Jack spun with Paul’s passing blow, the pistol slipping from his hand to skid across the stage, his back on fire.

Paul took Sofia’s hand. “Come with me.”

The Strikers flashed forward, each one taking a lock hold on one of Jack’s arms, jetting him across the stage, headfirst, toward a Marshall stack.

Jack warped backward—just a nudge—the reverse momentum swinging the two Strikers into each other’s faces. There was a crack of shattering faceplates and Jack’s arms were almost ripped off in the process.

He turned to see Paul spiriting Sofia into the shadows of the wings.

*   *   *

Beth saw Paul take Sofia through stage right—Beth’s left. She moved fast and low, aiming to circle around the back of the stage and intercept.

*   *   *

The jumpsuited Technician had her handgun out, while the Juggernauts awkwardly angled for a shot that wouldn’t endanger Hatch—still frozen onstage as the satisfied host. But they were having trouble navigating through a sea of smiling people who might as well have been made of concrete.

The Strikers recovered as Jack went for his gun. They split his focus by zipping left and right. He tracked one and popped a localized substutter over him. The Striker slowed fractionally, then escaped the field—his mobility rig rendering him largely immune.

While Jack was diverted, the other Striker flashed in from behind and smashed his rifle like a club into the back of Jack’s legs. Which was when Jack realized the weapons were unloaded—show models.

Jack went down hard as the Technician closed in with cuffs. Jack warped forward, cannonballing her legs out from under her, rolling into the stutter shield he just dropped as she snapped a shot off after him.

Okay, her firearm was loaded.

The bullet impacted the shield, caught. Jack stood, his knees feeling cracked, side by side with unmoving Martin Hatch.

Jack’s energy levels were low, running out of zip. The Strikers didn’t seem to be having the same problem.

They were wearing him down.

*   *   *

Beth exited the crowd and looped around the left side of the stage.

Irene was waiting for her. “Hey there, chicken.” Knife out, combat-gripped.

There were no innocents behind Irene, so Beth drew her gun.

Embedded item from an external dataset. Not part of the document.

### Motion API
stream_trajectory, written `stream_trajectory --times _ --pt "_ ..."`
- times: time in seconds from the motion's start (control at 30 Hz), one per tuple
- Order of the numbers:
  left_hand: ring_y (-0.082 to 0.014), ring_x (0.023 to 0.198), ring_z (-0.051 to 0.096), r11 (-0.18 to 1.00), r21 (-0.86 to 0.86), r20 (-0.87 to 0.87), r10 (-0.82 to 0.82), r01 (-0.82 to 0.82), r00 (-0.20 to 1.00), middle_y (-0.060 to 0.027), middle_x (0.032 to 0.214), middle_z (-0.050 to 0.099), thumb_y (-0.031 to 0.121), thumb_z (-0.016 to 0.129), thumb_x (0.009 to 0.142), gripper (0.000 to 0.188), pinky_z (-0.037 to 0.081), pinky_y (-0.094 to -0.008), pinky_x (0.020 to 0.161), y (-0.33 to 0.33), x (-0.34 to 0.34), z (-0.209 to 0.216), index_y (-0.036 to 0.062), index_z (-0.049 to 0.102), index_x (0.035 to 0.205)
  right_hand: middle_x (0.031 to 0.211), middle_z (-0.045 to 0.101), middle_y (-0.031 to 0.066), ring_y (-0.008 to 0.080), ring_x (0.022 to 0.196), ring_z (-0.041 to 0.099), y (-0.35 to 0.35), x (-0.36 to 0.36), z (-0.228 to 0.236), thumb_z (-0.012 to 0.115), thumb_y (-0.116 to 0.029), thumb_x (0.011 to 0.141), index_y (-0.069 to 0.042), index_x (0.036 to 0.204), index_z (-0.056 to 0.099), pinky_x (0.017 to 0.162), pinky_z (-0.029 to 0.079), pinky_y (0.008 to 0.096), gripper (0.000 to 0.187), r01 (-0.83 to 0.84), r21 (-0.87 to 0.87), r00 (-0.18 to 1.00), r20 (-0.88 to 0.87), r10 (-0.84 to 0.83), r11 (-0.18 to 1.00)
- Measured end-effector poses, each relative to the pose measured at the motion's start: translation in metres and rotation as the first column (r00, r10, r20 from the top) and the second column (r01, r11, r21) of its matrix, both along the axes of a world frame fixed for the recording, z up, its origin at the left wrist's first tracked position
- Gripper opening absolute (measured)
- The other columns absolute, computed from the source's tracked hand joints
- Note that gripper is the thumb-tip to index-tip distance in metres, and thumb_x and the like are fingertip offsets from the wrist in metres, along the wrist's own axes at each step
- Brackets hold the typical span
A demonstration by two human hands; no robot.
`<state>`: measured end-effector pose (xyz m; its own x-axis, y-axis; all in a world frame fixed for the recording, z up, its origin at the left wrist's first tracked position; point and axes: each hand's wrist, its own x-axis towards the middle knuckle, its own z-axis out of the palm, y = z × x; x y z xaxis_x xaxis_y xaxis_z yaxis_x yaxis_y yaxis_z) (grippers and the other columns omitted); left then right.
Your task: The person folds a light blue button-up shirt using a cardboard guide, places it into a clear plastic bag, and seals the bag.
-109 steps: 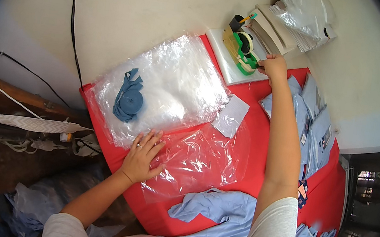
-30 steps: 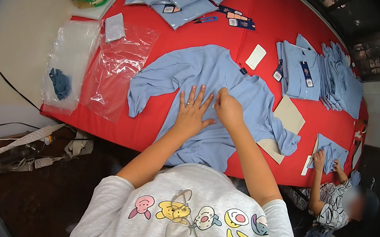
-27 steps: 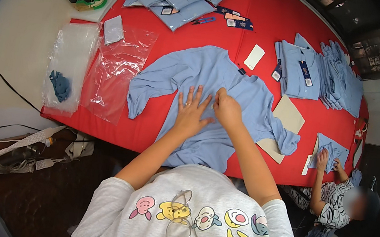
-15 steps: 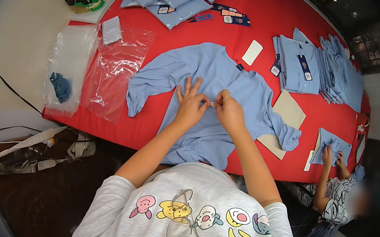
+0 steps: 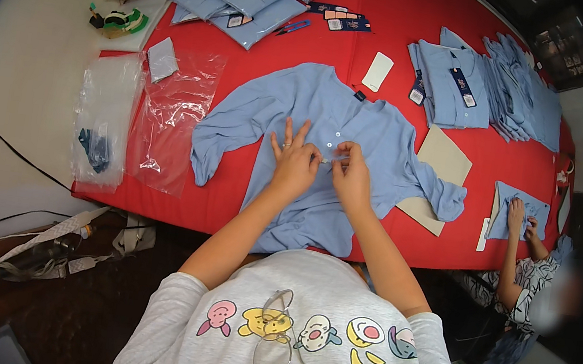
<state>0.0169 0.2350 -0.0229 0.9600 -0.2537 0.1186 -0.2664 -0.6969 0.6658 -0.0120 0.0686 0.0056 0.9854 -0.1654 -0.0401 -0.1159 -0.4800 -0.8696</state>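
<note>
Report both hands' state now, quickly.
Left hand: closed, thumb and index pinching the light-blue cloth shirt.
Right hand: partly curled at the shirt's front; whether its grip holds cloth cannot be told.

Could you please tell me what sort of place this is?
It looks like a clothing workroom: a blue shirt lies spread on a red table, with bagged shirts and clear plastic bags nearby.

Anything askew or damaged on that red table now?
No damage or spill stands out. The beige board looks askew, though: angled, and partly covered by the right-hand side of the blue shirt.
</note>
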Motion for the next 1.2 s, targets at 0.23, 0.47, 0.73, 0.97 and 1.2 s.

Irene leaped right, under the stage.

*   *   *

Jack stayed under the shield, played up his difficulty standing, and let them come to him: one Striker to the left and another to the right. The Technician dead ahead with her gun leveled. Two Juggernauts behind, but he had to assume the auto-cannons were for show.

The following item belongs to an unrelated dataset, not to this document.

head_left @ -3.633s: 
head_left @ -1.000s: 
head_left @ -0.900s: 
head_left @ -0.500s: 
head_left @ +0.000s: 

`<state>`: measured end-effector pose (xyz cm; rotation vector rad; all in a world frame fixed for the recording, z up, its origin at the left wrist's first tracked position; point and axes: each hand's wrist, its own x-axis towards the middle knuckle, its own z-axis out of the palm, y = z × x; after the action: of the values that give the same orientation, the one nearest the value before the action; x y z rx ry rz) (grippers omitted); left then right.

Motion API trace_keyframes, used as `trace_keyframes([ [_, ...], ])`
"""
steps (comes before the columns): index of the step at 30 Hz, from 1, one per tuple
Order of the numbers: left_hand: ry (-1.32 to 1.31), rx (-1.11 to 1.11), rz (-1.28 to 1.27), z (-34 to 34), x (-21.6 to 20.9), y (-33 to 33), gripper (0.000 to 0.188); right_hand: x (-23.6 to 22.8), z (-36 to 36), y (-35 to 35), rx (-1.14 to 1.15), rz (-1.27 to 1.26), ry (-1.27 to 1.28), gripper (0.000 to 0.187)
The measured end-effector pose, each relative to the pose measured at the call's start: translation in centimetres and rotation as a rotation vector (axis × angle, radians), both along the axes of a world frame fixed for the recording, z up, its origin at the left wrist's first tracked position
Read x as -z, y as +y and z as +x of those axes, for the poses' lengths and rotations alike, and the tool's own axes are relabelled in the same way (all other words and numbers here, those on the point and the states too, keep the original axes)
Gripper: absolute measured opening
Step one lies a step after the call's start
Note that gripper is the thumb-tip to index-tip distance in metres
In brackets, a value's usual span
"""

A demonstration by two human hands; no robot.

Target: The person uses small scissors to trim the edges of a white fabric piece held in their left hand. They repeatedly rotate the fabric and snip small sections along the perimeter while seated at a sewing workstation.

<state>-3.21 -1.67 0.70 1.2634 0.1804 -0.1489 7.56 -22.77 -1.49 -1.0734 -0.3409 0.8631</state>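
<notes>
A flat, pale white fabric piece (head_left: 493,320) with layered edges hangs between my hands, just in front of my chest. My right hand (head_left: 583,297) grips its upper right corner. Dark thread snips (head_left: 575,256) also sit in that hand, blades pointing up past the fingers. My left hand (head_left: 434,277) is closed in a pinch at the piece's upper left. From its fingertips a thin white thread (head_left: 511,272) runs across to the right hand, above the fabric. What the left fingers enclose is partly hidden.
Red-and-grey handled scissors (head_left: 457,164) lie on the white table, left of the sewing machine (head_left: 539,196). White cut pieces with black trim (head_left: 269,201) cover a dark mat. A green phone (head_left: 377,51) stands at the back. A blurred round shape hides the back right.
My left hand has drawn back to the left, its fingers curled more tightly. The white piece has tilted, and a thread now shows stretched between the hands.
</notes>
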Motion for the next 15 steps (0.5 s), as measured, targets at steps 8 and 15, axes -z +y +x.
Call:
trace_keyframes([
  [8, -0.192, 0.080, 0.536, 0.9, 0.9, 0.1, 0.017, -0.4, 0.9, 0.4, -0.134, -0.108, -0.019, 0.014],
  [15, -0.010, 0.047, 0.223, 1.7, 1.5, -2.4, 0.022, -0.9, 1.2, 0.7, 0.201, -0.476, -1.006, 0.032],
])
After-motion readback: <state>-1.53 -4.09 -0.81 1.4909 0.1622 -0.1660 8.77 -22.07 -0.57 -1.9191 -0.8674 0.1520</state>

The Strikers communicated something to each other, then one warped in hard, slowing a little as he hit the shield. Enough time for Jack to fold into a submoment, blip backward, grab the Striker’s back unit as he passed, and pull. There was an alarming crack of energy, and reflexively Jack blip-kicked the Striker out of the shield where he crashed into the back of his partner. The first detonated almost instantly in a corona of yellow-hot energy, setting off the chronon pack on the second—an eruption that sent him rocketing over the audience, where he exploded and locked. The Technician got caught in that first blast, was thrown backward by the eruption … leaving all three actors frozen in a catastrophic ballet, mid-air, as their rigs shorted.

Jack ran out of charge. His shield flickered and vanished.